The place was crawling with ex military. My boss was recently retired from a fat gig with NORAD, about which he liked to reminisce at lunch time with the other ex Norad boys – the times they would commandeer planes and go to Labrador on fishing expeditions, or parties to which they would fly in girls, etc. It sounded like the defense of our nuclear capability was a lot of fun if you were in the right circles. That first day, however, when I was briefed as to what they wanted me to do, I had this feeling that I must have smoked more than pot the night before. This was their plan: they wanted me to transcribe into a computer a typed up list of places in New Mexico that had, check one, toilet facilities, check two, kitchen facilities, three sleeping facilities. This list was supposed to be pulled out in case of nuclear attack. My boss even, helpfully, pulled out a diagram illustrating nuclear attack on a city, with circles of the various degrees of salvation radiating out from the dead center.

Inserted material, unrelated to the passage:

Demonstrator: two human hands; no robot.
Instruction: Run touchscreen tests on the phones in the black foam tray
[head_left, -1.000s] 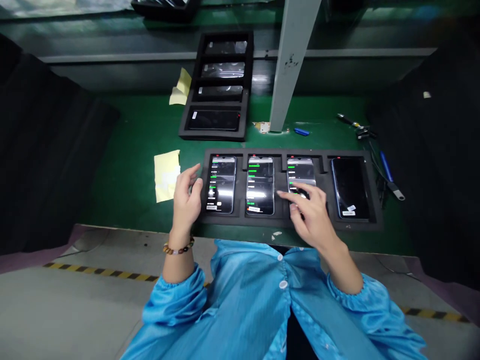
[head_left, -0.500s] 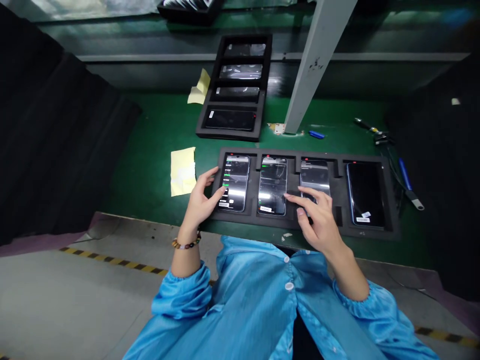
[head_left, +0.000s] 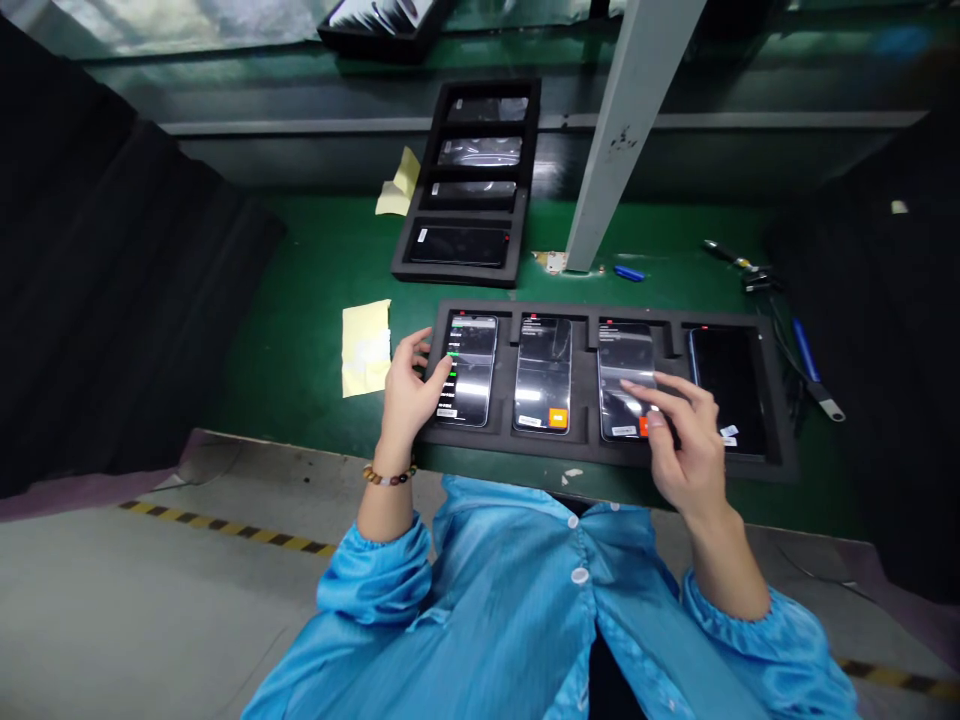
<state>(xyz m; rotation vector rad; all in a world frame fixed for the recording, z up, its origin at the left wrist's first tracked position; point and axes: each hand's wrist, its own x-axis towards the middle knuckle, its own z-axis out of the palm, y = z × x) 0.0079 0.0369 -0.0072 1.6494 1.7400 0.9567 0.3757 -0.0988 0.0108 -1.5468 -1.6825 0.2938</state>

I should point out that this was 1993. I should point out that my boss wanted this work done because they had the funding to do the work, even though, as he acknowledged, it might not be the most useful work. I should point out that the list I was using was last updated in 1970.
So for the next two weeks I became an expert on where New Mexicans could take a dump in 1970.
…
In my last post, I was trying to analyze the culture of busyness that, I believe, intersects with the macro ineffectuality which plagues all plans floated in the Bush culture. The emphasis here is that busyness can operate even better as the content of busyness – the acts of busyness – tend towards zero. At zero, there can be complete speed and control. The ur-Bushites – Bremer and Brown – were peculiarly talented in pushing busyness towards the zero. My little FEMA job (under Good King Clinton, it should be added) was no more nor less busy than other jobs I have had, but it is distinguished by its outstanding uselessness. It had one justification – it was funded.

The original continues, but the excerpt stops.